■ Work task:
Restate the listing below word for word. No picture belongs in the result.

■ Provided material:
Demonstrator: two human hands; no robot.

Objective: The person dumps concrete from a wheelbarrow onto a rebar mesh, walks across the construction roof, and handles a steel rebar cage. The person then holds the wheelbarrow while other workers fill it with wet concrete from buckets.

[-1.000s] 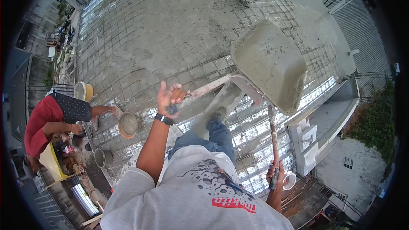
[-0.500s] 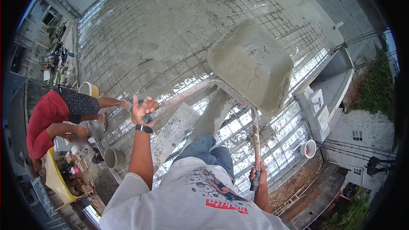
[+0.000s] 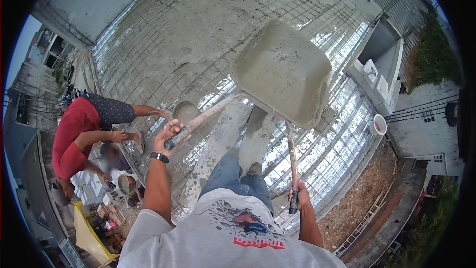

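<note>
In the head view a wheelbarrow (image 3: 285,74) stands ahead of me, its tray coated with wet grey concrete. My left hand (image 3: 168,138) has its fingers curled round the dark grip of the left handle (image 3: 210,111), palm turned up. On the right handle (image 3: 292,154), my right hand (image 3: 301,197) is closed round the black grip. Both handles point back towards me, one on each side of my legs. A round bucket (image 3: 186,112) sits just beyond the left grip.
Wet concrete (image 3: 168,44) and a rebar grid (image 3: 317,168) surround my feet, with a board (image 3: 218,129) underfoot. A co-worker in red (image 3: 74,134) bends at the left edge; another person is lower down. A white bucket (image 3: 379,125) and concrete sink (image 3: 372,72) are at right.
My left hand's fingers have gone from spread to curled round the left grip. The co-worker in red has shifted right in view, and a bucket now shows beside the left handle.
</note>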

■ Solution to this task:
Demonstrator: two human hands; no robot.

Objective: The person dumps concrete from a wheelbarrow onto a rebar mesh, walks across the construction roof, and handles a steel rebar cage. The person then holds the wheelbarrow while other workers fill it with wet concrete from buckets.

[-1.000s] 
[-0.500s] 
[+0.000s] 

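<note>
In the head view a wheelbarrow (image 3: 285,74) stands ahead of me, its tray coated with wet grey concrete. My left hand (image 3: 168,138) has its fingers curled round the dark grip of the left handle (image 3: 210,111), palm turned up. On the right handle (image 3: 292,154), my right hand (image 3: 301,197) is closed round the black grip. Both handles point back towards me, one on each side of my legs. A round bucket (image 3: 186,112) sits just beyond the left grip.
Wet concrete (image 3: 168,44) and a rebar grid (image 3: 317,168) surround my feet, with a board (image 3: 218,129) underfoot. A co-worker in red (image 3: 74,134) bends at the left edge; another person is lower down. A white bucket (image 3: 379,125) and concrete sink (image 3: 372,72) are at right.
My left hand's fingers have gone from spread to curled round the left grip. The co-worker in red has shifted right in view, and a bucket now shows beside the left handle.
</note>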

With that, the answer is done.